WHAT THE TASK REQUIRES: Your answer must be the full listing, reproduced exactly.

--------------------

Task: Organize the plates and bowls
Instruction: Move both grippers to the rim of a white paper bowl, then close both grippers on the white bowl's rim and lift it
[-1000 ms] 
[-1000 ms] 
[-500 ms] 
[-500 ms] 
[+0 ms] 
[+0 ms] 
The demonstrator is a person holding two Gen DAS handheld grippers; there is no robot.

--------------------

ANSWER TO THIS EXERCISE:
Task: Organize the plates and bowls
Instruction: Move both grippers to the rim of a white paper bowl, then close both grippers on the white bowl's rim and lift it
[-1000 ms] 
[-1000 ms] 
[-500 ms] 
[-500 ms] 
[+0 ms] 
[+0 ms] 
The demonstrator is a person holding two Gen DAS handheld grippers; there is no robot.

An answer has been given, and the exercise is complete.